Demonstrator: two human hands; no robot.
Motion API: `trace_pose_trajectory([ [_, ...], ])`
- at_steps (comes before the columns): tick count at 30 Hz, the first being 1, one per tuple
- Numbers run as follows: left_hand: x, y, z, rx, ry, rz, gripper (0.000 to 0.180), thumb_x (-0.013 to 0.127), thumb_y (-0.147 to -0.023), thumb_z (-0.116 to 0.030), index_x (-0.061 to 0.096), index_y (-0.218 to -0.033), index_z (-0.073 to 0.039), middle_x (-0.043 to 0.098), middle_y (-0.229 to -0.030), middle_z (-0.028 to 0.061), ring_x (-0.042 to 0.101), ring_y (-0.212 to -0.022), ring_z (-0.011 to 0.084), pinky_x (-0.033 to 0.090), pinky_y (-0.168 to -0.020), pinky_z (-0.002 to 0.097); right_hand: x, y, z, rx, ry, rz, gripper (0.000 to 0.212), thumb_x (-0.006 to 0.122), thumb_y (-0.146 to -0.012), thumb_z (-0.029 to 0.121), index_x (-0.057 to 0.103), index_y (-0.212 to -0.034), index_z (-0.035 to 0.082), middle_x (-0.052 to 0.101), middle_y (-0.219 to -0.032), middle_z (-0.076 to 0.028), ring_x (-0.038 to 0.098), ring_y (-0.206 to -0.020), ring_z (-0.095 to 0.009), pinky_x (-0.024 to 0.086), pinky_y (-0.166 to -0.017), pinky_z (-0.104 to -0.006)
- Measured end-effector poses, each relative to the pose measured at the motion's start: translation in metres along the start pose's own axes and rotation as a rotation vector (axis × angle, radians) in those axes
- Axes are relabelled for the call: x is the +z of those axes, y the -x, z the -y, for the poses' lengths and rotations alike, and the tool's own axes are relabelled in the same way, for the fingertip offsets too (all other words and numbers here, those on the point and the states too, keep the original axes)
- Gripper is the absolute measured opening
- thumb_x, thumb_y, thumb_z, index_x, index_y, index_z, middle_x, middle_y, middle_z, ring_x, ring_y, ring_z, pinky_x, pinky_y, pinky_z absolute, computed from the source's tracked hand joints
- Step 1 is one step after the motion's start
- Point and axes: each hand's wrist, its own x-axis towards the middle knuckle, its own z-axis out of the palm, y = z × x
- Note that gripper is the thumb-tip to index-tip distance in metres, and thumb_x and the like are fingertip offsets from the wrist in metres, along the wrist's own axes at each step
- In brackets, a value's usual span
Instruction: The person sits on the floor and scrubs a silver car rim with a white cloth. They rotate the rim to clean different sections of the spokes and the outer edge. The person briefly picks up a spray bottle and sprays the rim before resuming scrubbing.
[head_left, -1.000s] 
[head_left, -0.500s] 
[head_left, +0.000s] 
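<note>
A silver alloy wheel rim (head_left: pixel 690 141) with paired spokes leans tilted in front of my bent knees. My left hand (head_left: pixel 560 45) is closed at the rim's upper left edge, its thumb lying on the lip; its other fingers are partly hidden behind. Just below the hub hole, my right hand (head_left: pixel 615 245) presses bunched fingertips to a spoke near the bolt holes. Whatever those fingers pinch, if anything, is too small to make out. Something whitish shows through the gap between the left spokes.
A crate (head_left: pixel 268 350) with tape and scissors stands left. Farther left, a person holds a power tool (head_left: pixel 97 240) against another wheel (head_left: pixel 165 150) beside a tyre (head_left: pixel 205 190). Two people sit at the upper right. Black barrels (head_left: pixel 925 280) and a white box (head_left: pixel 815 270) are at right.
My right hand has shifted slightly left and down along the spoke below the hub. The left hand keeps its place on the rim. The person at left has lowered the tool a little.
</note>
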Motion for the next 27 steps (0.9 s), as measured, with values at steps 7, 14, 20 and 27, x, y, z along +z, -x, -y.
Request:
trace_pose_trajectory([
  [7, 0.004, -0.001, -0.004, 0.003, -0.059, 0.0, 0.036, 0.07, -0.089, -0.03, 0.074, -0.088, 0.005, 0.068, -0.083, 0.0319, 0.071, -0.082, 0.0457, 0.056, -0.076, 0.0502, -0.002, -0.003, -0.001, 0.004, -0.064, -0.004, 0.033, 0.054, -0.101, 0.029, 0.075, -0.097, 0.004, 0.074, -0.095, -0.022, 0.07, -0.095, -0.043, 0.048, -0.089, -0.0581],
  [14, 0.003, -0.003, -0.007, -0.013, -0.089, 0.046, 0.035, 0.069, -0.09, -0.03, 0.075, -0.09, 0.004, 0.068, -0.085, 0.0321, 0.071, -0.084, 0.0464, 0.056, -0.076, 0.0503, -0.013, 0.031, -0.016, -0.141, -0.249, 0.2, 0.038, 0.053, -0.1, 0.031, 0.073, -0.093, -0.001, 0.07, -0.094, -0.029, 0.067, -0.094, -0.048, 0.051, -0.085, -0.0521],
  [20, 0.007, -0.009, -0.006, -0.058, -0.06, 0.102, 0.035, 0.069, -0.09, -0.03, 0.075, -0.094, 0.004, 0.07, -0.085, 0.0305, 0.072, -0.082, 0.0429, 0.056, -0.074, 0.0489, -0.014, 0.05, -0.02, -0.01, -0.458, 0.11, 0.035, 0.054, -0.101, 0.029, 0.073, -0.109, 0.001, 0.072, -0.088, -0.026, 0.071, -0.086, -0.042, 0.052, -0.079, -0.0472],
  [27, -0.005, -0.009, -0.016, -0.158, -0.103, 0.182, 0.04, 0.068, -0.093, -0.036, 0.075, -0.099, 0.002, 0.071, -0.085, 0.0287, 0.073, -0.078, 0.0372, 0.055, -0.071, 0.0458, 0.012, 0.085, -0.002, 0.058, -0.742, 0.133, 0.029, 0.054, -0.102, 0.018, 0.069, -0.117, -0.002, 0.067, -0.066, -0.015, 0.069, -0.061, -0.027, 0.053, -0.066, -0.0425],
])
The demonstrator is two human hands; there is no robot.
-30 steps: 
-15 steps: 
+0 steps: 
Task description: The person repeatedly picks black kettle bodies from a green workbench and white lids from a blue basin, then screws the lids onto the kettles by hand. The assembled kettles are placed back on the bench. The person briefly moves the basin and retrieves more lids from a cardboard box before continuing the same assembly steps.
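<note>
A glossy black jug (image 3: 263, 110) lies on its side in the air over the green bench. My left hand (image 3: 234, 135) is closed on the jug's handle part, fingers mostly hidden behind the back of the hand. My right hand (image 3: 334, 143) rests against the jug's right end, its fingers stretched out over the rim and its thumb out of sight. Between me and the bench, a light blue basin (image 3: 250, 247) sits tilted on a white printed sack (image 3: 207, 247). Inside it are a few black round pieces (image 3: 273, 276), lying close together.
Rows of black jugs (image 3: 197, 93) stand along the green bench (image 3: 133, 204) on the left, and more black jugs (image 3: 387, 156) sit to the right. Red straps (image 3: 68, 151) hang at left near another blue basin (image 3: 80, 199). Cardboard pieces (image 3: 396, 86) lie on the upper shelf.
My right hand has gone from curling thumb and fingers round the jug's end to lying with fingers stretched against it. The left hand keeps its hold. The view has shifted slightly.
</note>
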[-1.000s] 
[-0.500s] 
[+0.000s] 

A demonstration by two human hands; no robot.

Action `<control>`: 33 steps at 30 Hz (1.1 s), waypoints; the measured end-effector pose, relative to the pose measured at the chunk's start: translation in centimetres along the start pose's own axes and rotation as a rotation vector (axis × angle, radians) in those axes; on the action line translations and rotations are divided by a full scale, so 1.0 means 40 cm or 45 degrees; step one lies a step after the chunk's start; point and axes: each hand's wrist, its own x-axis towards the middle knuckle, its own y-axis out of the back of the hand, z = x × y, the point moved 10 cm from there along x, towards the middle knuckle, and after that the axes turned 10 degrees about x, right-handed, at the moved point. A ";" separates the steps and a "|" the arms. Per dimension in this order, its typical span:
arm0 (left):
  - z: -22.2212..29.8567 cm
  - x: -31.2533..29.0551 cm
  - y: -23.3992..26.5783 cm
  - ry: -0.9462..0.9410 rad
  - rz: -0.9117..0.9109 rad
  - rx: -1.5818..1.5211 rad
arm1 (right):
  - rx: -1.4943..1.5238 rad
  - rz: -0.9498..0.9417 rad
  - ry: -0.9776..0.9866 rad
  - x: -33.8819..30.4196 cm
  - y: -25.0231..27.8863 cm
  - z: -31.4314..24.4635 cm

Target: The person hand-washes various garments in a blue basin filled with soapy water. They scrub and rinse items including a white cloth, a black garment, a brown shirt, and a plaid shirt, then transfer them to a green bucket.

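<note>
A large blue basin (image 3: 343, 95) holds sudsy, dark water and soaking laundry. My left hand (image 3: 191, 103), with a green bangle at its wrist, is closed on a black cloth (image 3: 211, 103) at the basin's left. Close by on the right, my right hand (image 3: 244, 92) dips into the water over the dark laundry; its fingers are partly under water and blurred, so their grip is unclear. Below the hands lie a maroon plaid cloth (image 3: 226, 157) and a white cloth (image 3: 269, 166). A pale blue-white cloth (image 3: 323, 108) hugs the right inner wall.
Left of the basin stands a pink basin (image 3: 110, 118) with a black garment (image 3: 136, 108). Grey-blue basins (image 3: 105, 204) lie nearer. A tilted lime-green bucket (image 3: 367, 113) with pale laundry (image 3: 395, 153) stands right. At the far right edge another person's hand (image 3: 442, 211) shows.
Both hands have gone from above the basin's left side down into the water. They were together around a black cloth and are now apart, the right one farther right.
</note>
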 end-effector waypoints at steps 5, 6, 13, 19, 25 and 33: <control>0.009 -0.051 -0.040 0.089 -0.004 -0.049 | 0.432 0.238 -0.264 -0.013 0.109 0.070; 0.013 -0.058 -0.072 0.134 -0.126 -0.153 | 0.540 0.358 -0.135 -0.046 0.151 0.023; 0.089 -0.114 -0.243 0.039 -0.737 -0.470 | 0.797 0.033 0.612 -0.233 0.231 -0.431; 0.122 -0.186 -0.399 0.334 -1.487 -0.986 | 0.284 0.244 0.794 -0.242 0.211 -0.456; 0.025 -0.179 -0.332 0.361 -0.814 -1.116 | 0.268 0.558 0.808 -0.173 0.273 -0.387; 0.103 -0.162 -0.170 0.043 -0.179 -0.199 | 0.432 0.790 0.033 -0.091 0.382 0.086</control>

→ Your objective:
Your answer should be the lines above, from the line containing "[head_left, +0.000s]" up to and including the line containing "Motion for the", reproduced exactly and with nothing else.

→ Written answer:
[head_left, +0.000s] 
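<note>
A silver alloy wheel rim (head_left: pixel 690 141) with paired spokes leans tilted in front of my bent knees. My left hand (head_left: pixel 560 45) is closed at the rim's upper left edge, its thumb lying on the lip; its other fingers are partly hidden behind. Just below the hub hole, my right hand (head_left: pixel 615 245) presses bunched fingertips to a spoke near the bolt holes. Whatever those fingers pinch, if anything, is too small to make out. Something whitish shows through the gap between the left spokes.
A crate (head_left: pixel 268 350) with tape and scissors stands left. Farther left, a person holds a power tool (head_left: pixel 97 240) against another wheel (head_left: pixel 165 150) beside a tyre (head_left: pixel 205 190). Two people sit at the upper right. Black barrels (head_left: pixel 925 280) and a white box (head_left: pixel 815 270) are at right.
My right hand has shifted slightly left and down along the spoke below the hub. The left hand keeps its place on the rim. The person at left has lowered the tool a little.
</note>
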Motion for the next 27 steps (0.9 s), as measured, with values at steps 7, 14, 20 and 27, x, y, z along +z, -x, -y.

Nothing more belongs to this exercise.